* TASK DESCRIPTION: Your reply should be one number: how many lines of the material contain the word "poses".

________

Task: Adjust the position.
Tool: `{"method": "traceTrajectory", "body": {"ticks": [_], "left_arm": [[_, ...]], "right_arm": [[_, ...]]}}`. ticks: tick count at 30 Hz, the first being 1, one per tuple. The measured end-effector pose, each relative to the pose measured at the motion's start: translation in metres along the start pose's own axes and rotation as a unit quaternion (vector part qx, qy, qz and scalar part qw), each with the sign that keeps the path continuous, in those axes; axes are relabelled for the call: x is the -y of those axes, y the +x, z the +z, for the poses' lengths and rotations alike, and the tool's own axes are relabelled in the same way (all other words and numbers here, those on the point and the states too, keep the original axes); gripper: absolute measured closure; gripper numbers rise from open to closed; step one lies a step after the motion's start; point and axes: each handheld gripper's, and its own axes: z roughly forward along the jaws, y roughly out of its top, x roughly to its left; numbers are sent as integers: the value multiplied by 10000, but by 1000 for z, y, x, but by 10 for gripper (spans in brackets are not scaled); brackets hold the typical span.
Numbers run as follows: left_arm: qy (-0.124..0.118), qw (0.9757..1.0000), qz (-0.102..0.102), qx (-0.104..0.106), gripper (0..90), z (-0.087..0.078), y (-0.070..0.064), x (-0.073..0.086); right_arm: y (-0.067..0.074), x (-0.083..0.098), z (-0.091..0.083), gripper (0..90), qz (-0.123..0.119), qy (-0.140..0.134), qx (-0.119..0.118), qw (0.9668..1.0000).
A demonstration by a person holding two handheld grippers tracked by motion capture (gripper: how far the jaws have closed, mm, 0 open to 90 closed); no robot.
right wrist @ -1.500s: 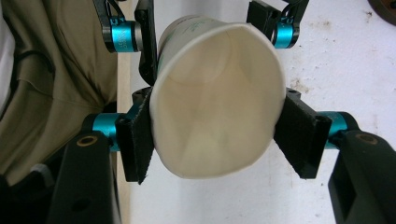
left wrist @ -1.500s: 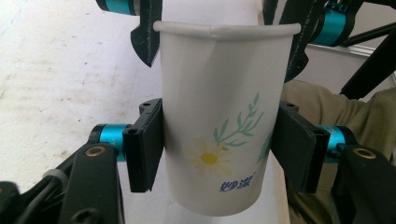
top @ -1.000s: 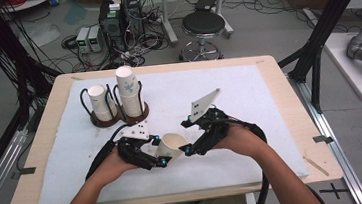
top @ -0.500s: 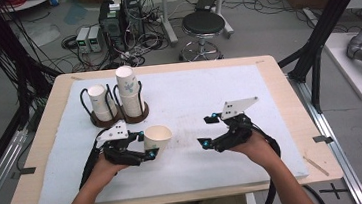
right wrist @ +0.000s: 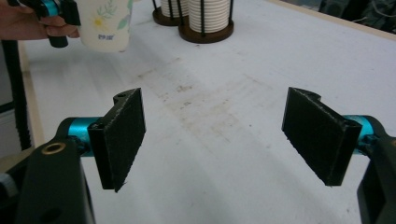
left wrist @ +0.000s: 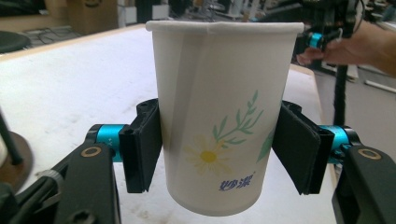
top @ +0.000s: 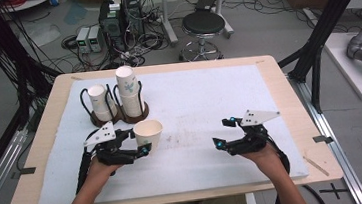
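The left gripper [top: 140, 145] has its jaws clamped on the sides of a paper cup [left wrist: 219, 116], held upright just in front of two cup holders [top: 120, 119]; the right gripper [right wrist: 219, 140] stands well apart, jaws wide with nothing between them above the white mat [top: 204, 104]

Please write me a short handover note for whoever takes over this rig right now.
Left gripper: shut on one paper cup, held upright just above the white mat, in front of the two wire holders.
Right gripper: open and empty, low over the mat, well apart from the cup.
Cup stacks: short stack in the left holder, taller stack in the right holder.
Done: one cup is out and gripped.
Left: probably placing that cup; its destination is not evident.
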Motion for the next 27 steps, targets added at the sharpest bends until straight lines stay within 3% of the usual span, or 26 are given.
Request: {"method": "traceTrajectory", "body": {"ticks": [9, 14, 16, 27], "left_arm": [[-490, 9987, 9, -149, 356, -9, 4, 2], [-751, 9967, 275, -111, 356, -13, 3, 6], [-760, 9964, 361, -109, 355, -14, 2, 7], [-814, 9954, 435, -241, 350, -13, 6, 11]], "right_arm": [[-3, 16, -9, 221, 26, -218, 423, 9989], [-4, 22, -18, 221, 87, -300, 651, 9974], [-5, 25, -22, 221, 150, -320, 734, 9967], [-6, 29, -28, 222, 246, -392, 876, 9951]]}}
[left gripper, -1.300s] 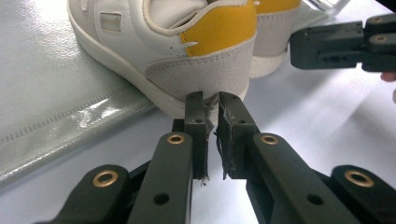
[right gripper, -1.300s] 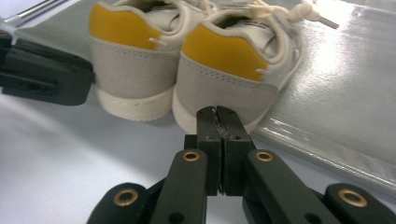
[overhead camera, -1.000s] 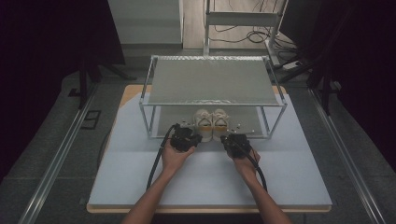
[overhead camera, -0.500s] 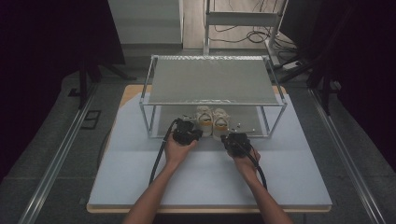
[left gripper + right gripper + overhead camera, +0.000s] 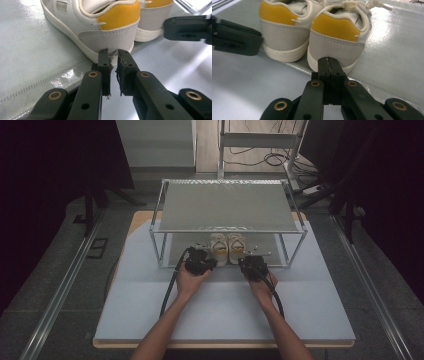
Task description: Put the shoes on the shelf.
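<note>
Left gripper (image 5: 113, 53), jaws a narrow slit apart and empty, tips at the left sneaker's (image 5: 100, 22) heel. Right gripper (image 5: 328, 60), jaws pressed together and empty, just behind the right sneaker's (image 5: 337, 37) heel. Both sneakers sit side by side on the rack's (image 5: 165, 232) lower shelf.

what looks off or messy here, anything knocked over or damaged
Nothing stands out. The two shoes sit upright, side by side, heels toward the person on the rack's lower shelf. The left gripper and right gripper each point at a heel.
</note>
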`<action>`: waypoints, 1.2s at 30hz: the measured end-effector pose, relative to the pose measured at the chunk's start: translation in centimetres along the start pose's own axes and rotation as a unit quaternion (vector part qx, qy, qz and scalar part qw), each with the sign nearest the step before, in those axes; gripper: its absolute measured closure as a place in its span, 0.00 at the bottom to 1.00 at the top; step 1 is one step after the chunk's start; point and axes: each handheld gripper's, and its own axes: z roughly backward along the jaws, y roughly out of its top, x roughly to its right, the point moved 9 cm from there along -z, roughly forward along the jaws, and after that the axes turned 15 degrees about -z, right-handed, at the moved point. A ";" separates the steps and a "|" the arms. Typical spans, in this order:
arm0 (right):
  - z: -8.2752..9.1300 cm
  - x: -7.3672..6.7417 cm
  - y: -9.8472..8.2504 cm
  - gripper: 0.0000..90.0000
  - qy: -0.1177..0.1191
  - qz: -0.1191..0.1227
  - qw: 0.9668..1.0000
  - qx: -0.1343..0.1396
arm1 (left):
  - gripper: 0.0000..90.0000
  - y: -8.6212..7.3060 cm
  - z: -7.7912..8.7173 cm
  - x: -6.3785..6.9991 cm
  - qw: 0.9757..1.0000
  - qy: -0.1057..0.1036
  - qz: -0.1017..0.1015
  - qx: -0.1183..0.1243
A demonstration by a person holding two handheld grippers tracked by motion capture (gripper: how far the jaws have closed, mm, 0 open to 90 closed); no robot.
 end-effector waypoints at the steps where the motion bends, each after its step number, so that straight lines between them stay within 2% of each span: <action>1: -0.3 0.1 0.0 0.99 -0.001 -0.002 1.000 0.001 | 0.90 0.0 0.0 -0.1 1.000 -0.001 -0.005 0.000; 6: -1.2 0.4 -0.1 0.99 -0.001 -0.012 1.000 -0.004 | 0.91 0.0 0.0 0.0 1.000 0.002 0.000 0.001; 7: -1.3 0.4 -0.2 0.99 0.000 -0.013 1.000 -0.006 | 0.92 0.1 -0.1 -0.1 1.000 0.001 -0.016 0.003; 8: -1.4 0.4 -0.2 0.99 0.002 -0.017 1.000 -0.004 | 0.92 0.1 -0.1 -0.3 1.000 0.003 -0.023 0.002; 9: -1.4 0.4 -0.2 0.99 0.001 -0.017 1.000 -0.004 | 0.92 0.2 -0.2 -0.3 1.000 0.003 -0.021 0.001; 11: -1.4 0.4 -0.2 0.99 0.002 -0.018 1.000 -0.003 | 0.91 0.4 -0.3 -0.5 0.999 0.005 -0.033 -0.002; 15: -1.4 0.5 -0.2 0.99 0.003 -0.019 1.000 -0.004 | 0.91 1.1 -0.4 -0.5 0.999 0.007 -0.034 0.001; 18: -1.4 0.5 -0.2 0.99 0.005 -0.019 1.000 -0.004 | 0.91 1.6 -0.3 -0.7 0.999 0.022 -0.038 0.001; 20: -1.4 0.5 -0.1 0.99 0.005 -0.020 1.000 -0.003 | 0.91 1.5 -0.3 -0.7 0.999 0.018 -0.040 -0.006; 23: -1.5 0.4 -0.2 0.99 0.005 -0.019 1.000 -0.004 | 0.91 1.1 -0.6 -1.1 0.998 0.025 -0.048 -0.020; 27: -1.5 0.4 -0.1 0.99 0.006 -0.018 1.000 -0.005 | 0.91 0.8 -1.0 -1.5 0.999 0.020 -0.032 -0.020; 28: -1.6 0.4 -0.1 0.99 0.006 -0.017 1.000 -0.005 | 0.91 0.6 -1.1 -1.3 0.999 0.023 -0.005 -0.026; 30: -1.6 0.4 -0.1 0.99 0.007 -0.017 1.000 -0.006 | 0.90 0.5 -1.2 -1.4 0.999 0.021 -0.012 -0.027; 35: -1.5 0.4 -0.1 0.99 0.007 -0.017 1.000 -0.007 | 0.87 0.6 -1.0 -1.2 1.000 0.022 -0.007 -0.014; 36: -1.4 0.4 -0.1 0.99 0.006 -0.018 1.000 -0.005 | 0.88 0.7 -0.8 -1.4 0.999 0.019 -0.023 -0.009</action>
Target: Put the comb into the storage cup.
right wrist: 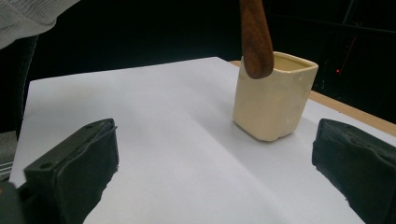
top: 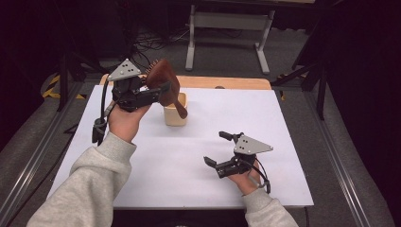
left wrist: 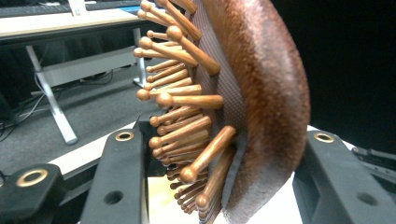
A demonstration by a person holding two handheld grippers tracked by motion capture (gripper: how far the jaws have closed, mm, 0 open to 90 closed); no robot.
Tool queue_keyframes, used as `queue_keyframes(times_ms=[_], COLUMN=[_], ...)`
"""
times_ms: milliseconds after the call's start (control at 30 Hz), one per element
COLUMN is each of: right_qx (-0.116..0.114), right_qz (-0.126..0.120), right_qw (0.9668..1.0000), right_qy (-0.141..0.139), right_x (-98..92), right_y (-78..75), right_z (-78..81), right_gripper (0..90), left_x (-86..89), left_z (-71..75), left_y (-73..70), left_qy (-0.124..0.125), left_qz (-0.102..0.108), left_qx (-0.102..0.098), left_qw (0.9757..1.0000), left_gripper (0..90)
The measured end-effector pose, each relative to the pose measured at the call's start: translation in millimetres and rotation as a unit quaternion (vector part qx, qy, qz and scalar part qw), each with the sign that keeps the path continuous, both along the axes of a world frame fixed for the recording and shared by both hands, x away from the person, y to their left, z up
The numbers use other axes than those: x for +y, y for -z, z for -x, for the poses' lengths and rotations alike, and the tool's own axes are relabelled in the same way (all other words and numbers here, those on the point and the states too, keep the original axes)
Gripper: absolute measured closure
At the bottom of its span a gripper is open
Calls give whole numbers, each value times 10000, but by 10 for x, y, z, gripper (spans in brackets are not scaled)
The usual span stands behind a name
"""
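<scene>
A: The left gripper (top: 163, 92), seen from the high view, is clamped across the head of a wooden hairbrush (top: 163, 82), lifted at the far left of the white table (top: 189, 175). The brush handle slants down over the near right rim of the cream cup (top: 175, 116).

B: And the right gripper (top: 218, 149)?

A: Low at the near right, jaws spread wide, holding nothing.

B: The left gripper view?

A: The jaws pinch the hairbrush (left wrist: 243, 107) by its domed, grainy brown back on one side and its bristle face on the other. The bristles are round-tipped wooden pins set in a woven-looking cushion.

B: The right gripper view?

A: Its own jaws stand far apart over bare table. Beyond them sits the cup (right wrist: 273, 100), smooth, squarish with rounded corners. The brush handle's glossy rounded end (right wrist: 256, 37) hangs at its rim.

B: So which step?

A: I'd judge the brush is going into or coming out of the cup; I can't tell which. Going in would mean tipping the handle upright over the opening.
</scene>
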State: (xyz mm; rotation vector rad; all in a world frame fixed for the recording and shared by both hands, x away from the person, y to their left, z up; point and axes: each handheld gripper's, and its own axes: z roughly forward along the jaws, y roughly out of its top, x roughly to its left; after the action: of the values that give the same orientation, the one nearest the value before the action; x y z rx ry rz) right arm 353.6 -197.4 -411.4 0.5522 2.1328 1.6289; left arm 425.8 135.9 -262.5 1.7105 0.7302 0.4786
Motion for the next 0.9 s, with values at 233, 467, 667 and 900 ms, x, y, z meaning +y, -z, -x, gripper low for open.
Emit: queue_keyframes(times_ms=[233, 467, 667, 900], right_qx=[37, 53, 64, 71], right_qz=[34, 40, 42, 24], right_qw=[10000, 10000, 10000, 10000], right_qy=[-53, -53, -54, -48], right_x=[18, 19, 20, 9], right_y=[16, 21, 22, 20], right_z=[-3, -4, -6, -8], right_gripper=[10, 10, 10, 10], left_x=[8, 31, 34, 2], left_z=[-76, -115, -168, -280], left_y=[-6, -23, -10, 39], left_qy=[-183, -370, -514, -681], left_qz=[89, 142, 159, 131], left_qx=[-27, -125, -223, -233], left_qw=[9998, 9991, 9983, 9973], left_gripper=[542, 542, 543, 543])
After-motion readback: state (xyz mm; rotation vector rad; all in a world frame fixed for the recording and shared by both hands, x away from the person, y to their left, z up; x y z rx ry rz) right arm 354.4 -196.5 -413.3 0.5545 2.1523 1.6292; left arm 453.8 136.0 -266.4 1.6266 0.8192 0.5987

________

* RESULT FOR THIS TASK: 2